= Exercise aim =
The full listing is to be returned exactly as given, but without pictures.

= Stored data =
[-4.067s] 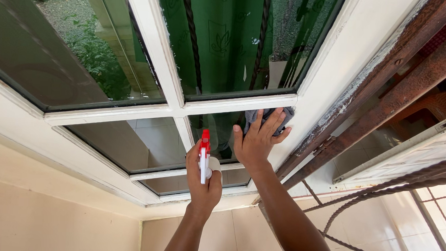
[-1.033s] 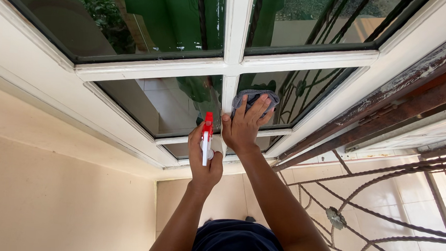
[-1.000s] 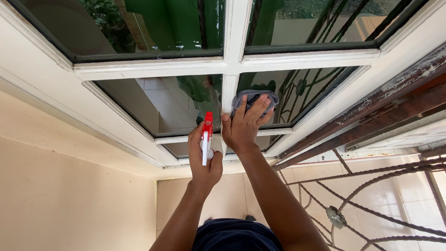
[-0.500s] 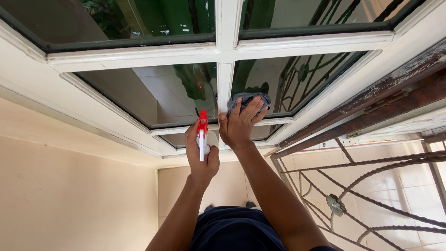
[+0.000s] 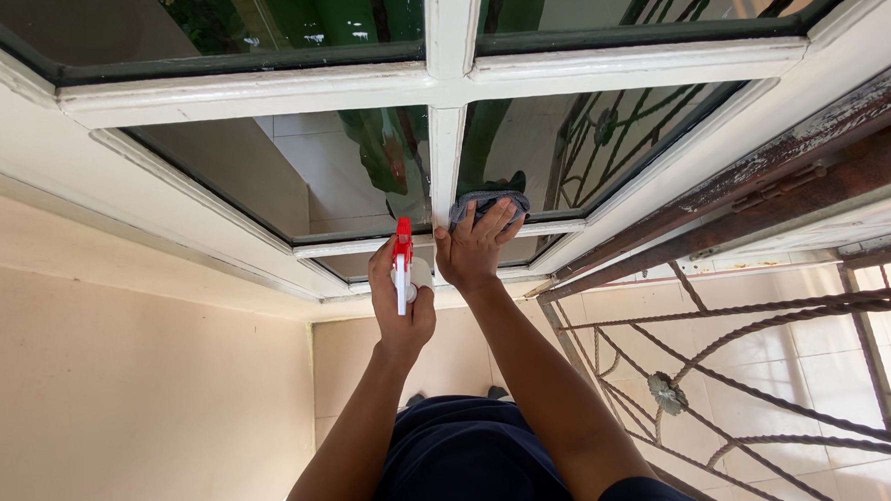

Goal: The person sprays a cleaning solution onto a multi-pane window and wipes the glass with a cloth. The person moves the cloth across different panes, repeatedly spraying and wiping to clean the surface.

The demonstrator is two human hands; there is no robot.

= Finished exercise =
[-4.067s] 
[-1.033s] 
[-1.000s] 
[-0.500s] 
[+0.000s] 

Goal: The person sprays a cleaning solution onto a multi-pane window and wipes the glass with a cloth. The person moves the cloth across different panes, repeatedly spraying and wiping to clean the surface.

The demonstrator is two human hands; there is no robot.

This exercise is finished.